Repeat the listing below in full, exactly.

-- Information --
• • • •
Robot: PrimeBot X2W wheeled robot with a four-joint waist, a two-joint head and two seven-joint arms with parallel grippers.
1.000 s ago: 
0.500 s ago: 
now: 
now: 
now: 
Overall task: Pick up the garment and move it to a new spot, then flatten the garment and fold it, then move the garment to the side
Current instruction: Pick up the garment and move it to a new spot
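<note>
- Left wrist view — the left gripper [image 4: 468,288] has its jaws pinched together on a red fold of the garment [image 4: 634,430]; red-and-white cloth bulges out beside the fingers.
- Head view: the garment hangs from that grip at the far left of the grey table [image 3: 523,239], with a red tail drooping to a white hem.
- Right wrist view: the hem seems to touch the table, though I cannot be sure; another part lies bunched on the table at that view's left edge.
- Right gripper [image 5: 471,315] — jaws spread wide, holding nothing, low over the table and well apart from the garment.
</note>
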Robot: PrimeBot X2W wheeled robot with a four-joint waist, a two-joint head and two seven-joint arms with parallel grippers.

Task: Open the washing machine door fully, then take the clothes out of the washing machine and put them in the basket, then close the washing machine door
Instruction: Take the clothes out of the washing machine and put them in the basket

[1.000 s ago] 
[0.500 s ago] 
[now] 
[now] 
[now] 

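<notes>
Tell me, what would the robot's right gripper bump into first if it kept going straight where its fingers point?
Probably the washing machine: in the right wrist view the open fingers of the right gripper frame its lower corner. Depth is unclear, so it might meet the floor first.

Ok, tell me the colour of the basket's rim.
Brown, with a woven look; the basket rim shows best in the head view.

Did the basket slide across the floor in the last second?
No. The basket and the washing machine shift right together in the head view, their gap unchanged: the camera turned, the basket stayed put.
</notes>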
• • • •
-- Output of the exercise --
Robot: PrimeBot X2W wheeled robot with a four-joint waist, a two-joint head and two seven-joint arms with parallel grippers.
1.000 s ago: 
0.500 s ago: 
now: 
now: 
now: 
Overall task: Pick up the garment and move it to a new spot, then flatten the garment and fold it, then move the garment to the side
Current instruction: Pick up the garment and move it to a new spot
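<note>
- Left wrist view — the left gripper [image 4: 468,288] has its jaws pinched together on a red fold of the garment [image 4: 634,430]; red-and-white cloth bulges out beside the fingers.
- Head view: the garment hangs from that grip at the far left of the grey table [image 3: 523,239], with a red tail drooping to a white hem.
- Right wrist view: the hem seems to touch the table, though I cannot be sure; another part lies bunched on the table at that view's left edge.
- Right gripper [image 5: 471,315] — jaws spread wide, holding nothing, low over the table and well apart from the garment.
</note>
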Robot: PrimeBot X2W wheeled robot with a four-joint waist, a two-joint head and two seven-joint arms with parallel grippers.

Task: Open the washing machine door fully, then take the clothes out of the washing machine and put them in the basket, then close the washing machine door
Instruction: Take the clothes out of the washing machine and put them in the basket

[1.000 s ago] 
[0.500 s ago] 
[now] 
[now] 
[now] 

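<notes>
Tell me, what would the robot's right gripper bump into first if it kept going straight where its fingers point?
Probably the washing machine: in the right wrist view the open fingers of the right gripper frame its lower corner. Depth is unclear, so it might meet the floor first.

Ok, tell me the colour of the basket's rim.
Brown, with a woven look; the basket rim shows best in the head view.

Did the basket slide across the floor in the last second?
No. The basket and the washing machine shift right together in the head view, their gap unchanged: the camera turned, the basket stayed put.
</notes>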

Nothing remains to be written for this exercise.